Aangetekend in afschrift aan partijen verzonden op: 1 februari 2005

Het aanwenden van een rechtsmiddel:

Tegen deze uitspraak kunnen beide partijen binnen zes weken na de verzenddatum beroep in cassatie instellen bij de Hoge Raad der Nederlanden (belastingkamer), Postbus 20303, 2500 EH Den Haag.

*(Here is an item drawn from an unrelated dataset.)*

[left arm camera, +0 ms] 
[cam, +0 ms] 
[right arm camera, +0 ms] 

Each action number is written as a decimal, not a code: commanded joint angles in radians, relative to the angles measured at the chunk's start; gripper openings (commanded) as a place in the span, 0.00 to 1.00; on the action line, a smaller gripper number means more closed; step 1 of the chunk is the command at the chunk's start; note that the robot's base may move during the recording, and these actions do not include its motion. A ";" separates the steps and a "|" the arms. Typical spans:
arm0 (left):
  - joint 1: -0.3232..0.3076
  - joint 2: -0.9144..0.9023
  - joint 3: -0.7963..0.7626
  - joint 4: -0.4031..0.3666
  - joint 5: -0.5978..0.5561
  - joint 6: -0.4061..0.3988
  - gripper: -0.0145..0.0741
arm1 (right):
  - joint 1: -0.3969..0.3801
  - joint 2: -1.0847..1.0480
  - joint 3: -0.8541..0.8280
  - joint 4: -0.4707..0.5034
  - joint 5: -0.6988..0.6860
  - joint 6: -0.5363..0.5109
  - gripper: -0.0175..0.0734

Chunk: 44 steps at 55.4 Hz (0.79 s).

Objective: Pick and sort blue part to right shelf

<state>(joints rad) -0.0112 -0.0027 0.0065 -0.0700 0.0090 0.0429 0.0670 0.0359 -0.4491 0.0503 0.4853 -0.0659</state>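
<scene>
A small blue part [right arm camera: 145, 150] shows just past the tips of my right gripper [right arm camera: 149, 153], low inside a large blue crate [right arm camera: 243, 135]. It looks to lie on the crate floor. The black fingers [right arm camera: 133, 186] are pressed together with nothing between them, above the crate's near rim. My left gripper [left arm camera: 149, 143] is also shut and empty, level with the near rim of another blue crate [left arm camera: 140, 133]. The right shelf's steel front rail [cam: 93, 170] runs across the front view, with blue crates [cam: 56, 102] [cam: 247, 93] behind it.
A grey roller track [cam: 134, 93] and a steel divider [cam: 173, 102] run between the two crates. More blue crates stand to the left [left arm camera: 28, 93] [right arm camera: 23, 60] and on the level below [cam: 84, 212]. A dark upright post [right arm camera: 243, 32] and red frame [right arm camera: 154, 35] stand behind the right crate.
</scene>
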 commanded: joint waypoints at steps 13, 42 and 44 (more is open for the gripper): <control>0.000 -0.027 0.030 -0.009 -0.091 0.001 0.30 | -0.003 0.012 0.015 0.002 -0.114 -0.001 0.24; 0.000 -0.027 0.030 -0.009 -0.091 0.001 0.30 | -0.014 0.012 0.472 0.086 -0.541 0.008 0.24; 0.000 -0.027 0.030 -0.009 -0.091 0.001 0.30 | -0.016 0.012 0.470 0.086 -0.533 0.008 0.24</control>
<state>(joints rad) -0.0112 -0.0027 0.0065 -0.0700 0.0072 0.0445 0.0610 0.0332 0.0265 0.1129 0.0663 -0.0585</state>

Daarbij moet het volgende in acht worden genomen:

1. bij het beroepschrift wordt een afschrift van deze uitspraak overgelegd.

2. het beroepschrift moet ondertekend zijn en ten minste het volgende vermelden:

a. de naam en het adres van de indiener;

b. een dagtekening;

c. een omschrijving van de uitspraak waartegen het beroep in

cassatie is gericht;

d. de gronden van het beroep in cassatie.

Voor het instellen van beroep in cassatie is griffierecht verschuldigd.

Na het instellen van beroep in cassatie ontvangt de indiener een nota griffierecht van de griffier van de Hoge Raad.

In het cassatieberoepschrift kan de Hoge Raad verzocht worden om de wederpartij te veroordelen in de proceskosten.